▶ [ASSIGNMENT]: Among the lines below, copy exactly those from the one with "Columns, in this" through the one with "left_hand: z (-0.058", counting both ends.

▶ [INFORMATION GIVEN]:
_ _ _

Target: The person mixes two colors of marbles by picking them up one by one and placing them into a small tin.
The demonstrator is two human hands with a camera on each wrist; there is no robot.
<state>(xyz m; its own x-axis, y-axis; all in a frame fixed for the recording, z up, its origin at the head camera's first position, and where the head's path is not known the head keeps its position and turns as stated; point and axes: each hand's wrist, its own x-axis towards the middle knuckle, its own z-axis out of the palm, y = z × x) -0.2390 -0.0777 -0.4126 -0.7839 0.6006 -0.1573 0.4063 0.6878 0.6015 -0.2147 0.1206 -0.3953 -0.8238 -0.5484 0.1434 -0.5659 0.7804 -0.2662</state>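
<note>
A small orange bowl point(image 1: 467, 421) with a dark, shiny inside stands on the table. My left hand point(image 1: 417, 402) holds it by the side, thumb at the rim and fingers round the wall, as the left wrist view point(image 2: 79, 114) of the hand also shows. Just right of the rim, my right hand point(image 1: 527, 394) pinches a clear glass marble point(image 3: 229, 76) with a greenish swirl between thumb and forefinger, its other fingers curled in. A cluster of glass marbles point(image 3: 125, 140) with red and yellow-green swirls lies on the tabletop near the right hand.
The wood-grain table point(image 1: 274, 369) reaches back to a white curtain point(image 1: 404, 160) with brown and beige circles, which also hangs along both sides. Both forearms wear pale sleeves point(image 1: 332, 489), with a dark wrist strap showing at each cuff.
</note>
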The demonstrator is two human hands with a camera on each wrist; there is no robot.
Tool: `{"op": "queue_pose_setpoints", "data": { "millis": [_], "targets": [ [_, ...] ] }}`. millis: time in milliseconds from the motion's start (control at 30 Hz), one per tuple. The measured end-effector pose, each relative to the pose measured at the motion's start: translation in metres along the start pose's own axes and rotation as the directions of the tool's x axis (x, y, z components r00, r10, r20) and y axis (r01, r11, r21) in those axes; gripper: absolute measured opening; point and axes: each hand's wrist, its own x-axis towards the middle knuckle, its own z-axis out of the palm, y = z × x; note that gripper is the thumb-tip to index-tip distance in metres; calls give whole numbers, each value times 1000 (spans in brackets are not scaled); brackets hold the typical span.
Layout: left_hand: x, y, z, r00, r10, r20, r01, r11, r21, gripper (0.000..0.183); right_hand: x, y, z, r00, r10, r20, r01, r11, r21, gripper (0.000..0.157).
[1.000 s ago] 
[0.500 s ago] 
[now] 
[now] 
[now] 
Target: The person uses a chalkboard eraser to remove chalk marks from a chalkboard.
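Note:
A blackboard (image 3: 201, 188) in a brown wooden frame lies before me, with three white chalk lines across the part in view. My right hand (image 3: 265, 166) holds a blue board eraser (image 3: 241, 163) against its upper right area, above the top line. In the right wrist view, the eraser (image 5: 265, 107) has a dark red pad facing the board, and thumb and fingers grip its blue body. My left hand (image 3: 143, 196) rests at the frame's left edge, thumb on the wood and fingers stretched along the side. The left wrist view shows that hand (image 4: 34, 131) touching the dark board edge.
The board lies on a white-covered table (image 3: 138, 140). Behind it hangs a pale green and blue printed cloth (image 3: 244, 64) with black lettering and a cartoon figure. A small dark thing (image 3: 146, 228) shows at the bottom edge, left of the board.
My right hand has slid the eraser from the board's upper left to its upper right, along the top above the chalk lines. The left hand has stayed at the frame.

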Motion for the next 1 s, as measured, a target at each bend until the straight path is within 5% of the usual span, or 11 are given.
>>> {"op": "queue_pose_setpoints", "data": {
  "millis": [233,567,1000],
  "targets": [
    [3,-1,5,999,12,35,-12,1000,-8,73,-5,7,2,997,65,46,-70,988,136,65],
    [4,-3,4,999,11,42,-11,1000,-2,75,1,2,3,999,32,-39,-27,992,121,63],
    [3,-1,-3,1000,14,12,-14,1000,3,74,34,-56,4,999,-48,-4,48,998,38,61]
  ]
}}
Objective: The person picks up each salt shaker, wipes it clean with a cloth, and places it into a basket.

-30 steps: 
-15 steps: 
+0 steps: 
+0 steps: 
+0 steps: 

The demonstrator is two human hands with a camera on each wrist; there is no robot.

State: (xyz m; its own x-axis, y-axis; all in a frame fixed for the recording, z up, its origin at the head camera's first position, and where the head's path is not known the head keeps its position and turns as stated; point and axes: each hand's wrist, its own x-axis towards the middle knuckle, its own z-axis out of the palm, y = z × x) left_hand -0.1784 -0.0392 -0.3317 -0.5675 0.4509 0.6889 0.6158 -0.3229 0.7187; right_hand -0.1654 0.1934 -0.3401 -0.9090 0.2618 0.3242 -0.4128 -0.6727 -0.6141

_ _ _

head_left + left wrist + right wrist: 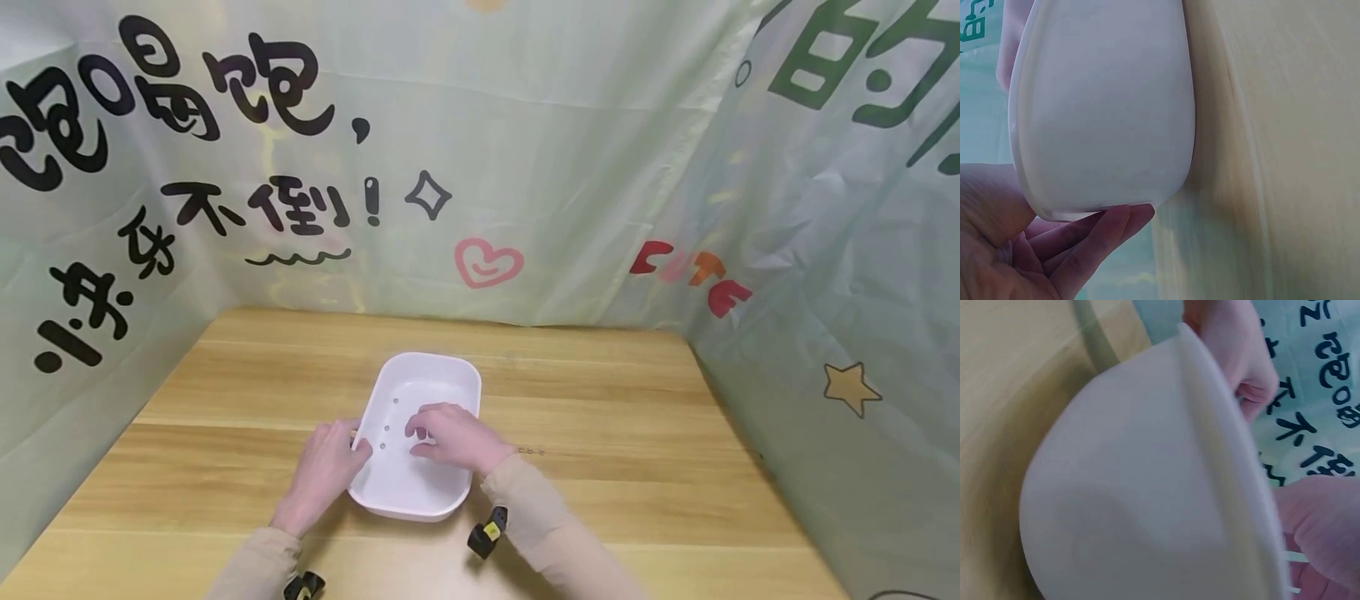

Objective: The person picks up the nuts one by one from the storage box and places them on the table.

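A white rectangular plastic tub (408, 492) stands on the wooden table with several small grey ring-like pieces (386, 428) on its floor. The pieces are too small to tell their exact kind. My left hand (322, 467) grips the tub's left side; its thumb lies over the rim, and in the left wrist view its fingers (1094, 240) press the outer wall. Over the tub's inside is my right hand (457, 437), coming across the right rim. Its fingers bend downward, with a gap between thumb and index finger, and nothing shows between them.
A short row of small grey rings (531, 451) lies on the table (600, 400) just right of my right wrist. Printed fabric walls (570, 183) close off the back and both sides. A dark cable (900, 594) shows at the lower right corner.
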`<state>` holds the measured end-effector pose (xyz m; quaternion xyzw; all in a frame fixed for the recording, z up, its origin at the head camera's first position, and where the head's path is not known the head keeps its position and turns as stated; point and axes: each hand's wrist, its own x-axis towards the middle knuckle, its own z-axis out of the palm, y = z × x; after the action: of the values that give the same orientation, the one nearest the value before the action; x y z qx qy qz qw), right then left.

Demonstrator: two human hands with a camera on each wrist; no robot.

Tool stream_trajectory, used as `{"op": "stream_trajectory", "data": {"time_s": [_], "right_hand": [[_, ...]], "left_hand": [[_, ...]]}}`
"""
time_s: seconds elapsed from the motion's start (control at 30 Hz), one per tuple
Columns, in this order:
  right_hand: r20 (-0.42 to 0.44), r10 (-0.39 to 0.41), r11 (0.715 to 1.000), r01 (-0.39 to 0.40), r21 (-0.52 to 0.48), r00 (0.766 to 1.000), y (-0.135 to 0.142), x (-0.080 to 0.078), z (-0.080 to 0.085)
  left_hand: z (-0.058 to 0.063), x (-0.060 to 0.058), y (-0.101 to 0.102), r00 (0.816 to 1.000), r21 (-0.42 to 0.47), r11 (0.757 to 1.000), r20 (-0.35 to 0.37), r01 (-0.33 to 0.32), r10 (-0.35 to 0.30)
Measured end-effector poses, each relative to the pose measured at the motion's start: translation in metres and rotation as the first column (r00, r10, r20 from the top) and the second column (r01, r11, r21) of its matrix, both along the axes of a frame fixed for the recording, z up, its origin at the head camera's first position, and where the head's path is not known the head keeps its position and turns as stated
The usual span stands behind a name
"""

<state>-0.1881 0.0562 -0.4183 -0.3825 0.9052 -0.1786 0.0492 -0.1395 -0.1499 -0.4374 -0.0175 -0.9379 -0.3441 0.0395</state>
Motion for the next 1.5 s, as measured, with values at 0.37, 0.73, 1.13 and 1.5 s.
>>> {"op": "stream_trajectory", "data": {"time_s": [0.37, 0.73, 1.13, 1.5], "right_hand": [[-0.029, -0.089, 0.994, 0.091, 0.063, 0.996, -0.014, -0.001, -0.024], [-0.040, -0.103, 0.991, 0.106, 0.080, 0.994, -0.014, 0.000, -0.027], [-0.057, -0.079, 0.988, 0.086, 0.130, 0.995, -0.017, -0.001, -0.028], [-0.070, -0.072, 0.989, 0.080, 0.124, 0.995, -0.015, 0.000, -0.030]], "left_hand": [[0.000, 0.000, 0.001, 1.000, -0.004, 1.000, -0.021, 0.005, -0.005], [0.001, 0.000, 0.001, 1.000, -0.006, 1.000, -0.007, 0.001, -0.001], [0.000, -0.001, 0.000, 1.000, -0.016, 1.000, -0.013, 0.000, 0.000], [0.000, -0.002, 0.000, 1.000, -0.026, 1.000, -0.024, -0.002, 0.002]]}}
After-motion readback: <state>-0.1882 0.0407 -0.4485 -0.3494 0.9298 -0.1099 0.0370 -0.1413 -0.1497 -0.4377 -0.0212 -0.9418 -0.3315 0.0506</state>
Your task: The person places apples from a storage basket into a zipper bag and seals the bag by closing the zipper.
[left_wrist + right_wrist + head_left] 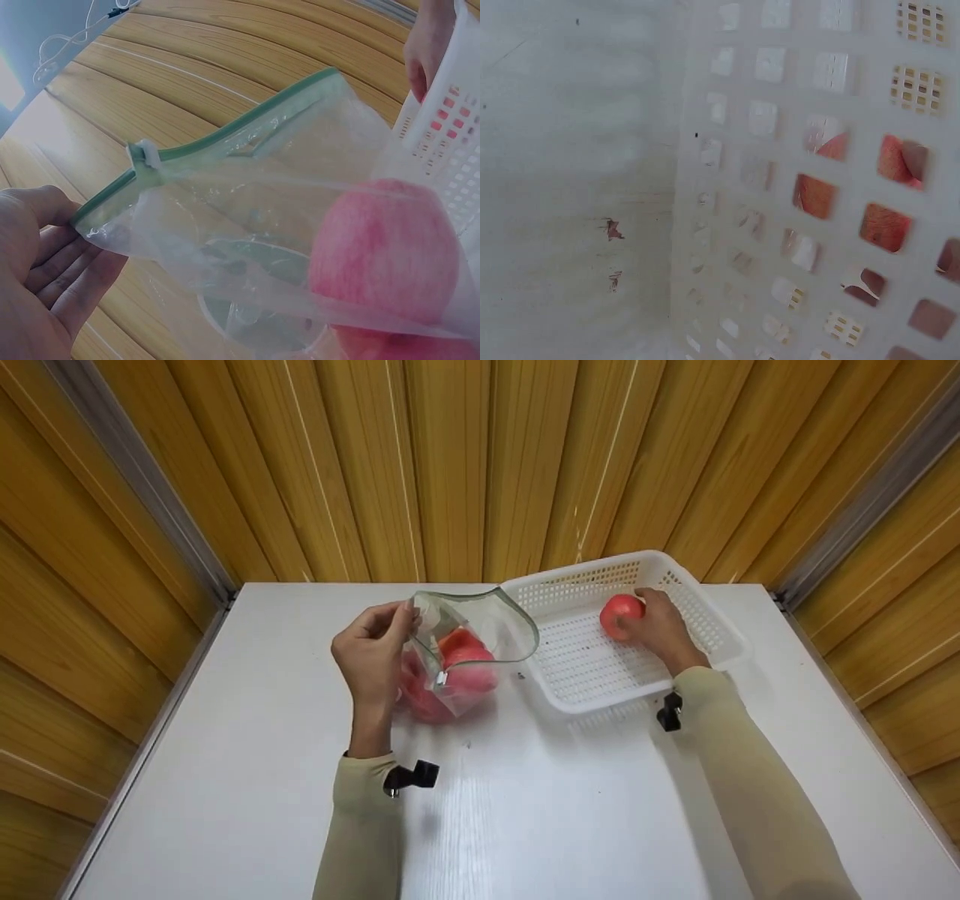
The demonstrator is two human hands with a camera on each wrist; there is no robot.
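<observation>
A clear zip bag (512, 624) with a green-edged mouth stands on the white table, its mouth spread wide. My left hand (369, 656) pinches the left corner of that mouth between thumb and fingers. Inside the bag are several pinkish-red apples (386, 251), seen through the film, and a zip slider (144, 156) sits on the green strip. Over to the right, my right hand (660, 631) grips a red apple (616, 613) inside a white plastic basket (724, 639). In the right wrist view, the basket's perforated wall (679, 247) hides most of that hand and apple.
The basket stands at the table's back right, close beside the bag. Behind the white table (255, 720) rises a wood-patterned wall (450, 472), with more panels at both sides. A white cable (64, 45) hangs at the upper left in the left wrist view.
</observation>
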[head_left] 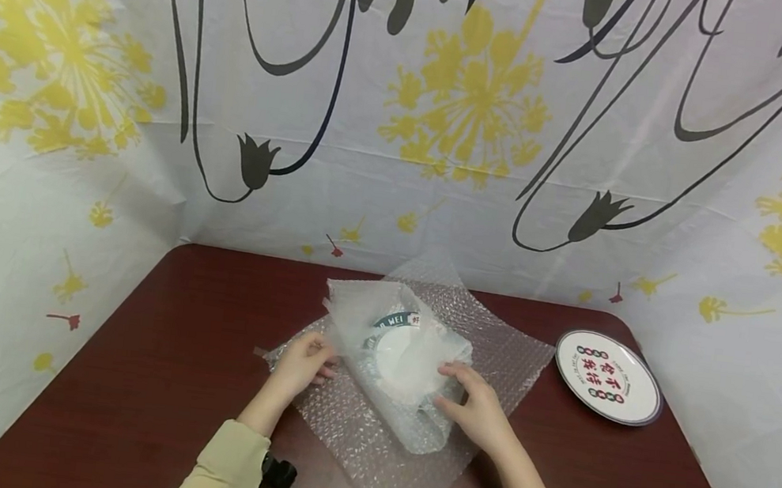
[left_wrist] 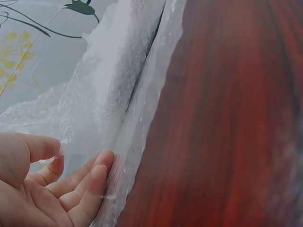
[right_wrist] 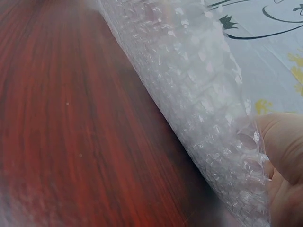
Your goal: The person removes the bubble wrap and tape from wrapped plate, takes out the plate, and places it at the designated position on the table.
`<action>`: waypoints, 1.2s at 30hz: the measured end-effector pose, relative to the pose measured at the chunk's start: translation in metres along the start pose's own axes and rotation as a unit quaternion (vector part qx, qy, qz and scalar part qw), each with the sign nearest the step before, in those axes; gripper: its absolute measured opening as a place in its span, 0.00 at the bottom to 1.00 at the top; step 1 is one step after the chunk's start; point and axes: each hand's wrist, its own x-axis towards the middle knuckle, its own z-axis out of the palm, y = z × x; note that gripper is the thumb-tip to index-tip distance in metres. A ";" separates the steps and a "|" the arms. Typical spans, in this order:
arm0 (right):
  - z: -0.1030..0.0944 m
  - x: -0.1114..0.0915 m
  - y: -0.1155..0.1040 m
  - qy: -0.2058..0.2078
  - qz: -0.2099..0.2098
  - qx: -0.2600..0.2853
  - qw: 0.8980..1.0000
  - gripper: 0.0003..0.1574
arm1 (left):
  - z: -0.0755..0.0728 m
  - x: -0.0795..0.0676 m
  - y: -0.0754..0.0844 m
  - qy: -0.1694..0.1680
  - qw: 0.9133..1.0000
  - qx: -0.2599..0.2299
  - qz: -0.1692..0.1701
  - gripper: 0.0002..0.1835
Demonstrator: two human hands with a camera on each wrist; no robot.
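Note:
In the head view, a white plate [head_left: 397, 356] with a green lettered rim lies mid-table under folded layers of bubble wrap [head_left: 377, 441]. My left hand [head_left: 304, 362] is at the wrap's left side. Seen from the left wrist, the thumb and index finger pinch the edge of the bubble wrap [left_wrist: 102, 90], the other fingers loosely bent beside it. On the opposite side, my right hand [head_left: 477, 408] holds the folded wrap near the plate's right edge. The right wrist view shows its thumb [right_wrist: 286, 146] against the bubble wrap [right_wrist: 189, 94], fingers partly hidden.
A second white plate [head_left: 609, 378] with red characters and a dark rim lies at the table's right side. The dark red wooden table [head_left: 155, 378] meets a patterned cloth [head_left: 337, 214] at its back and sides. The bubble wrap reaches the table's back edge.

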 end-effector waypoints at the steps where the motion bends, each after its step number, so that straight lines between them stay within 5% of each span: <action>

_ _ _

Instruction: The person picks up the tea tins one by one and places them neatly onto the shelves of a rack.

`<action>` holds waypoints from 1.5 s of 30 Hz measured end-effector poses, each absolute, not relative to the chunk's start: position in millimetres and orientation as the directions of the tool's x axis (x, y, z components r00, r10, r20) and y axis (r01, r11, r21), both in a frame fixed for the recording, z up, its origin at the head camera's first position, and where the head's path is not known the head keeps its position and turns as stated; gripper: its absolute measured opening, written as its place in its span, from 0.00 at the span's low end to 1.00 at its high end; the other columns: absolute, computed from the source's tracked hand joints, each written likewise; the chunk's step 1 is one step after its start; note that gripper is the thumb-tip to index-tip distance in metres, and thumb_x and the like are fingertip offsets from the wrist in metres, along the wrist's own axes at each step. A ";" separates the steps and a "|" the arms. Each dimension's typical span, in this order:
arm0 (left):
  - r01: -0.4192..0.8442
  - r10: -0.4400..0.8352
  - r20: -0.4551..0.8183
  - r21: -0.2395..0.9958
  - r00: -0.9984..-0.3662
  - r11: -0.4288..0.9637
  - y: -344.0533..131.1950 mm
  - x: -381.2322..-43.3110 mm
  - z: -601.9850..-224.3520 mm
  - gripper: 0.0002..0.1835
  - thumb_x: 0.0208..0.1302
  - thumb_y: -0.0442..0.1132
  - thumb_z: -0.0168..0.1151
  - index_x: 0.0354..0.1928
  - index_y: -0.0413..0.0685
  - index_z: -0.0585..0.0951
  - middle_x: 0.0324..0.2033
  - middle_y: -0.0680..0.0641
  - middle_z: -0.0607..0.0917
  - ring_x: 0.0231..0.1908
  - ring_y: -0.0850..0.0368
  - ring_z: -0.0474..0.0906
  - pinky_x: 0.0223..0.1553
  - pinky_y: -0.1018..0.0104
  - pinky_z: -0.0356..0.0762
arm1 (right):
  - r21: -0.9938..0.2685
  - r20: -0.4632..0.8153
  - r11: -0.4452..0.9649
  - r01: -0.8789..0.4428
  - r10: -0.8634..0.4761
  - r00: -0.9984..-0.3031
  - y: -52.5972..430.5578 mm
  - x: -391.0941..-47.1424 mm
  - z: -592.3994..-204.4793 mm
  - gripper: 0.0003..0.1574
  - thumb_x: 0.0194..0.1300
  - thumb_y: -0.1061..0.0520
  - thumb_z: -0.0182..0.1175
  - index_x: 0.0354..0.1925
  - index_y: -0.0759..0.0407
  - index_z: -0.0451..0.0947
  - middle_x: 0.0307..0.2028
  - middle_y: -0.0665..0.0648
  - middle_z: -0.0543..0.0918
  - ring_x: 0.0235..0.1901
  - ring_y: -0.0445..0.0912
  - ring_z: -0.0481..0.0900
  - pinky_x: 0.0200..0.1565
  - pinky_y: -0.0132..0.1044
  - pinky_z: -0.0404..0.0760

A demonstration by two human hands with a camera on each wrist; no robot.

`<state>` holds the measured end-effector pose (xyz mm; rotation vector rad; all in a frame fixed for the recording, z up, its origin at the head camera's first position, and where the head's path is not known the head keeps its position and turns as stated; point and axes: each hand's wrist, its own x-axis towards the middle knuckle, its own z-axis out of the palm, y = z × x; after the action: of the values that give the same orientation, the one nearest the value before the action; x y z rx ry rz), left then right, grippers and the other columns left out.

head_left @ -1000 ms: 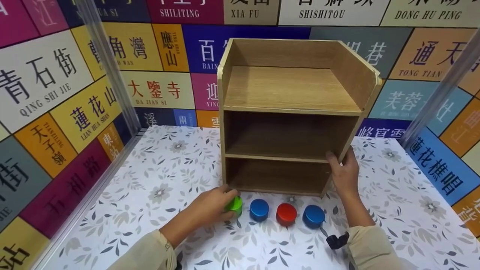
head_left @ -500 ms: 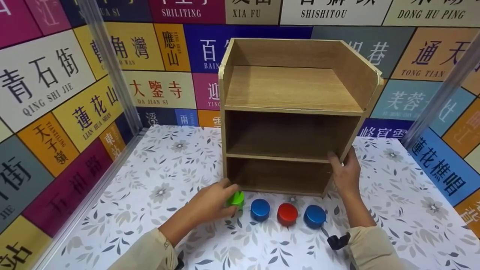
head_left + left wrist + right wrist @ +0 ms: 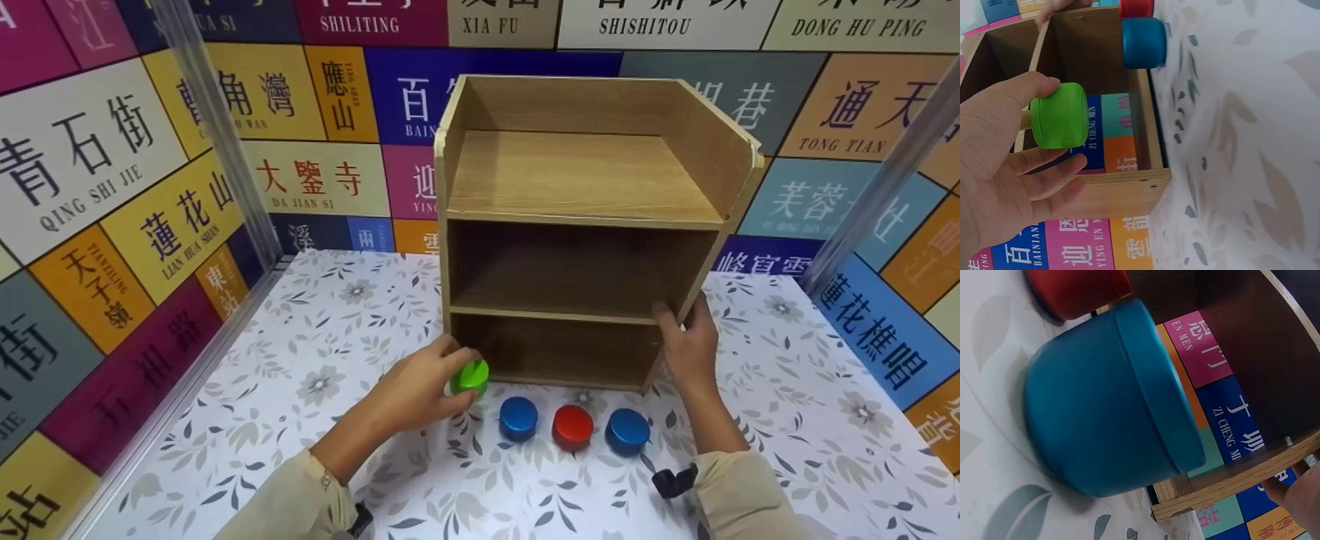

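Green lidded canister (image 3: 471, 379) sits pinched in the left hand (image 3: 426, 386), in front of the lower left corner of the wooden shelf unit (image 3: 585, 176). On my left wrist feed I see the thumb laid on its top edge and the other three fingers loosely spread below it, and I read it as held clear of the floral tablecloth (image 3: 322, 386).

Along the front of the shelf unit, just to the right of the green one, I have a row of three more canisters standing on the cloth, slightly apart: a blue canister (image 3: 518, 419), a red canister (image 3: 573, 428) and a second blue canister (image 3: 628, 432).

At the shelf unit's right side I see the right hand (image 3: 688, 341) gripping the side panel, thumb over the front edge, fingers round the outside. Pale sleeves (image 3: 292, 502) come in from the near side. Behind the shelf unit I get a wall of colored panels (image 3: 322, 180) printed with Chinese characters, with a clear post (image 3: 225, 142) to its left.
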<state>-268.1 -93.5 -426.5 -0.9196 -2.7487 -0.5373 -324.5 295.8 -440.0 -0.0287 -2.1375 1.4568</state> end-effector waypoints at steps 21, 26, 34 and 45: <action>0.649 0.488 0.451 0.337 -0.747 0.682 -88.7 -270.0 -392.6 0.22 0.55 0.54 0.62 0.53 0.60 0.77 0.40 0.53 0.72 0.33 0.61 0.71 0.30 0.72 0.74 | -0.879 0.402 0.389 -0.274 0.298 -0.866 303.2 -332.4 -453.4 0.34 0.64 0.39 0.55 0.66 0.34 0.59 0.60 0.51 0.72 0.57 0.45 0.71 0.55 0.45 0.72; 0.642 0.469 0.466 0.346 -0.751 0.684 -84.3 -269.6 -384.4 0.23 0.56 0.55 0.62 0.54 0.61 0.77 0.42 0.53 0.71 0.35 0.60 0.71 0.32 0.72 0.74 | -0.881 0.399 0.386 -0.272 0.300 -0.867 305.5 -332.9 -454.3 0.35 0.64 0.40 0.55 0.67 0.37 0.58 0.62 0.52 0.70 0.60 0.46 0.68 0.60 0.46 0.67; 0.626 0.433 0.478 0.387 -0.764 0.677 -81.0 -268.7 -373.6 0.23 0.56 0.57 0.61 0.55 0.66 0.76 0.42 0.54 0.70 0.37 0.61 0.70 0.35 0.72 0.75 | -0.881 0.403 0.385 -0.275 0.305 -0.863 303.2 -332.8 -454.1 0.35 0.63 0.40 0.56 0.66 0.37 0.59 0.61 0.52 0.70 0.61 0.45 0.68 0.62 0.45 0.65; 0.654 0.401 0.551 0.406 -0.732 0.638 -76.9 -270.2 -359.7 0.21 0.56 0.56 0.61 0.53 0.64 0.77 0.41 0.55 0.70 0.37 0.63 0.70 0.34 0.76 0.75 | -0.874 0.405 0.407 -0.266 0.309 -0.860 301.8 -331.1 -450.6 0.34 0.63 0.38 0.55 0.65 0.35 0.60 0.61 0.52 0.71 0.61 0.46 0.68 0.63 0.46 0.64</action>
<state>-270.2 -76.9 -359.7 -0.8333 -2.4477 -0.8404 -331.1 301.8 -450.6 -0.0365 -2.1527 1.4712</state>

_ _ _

▶ [SOLUTION FOR THIS PROBLEM]:
Columns, in this order:
  right_hand: r20 (-0.42 to 0.44), r10 (-0.39 to 0.41), r11 (0.715 to 1.000), r01 (-0.39 to 0.40), r21 (-0.52 to 0.48), r00 (0.766 to 1.000), y (-0.135 to 0.142), x (-0.080 to 0.078), z (-0.080 to 0.085)
  left_hand: z (-0.058 to 0.063), x (-0.060 to 0.058), y (-0.101 to 0.102), r00 (0.816 to 1.000), r21 (-0.42 to 0.47), r11 (0.757 to 1.000), r20 (-0.35 to 0.37), r01 (-0.33 to 0.32), r10 (-0.35 to 0.30)

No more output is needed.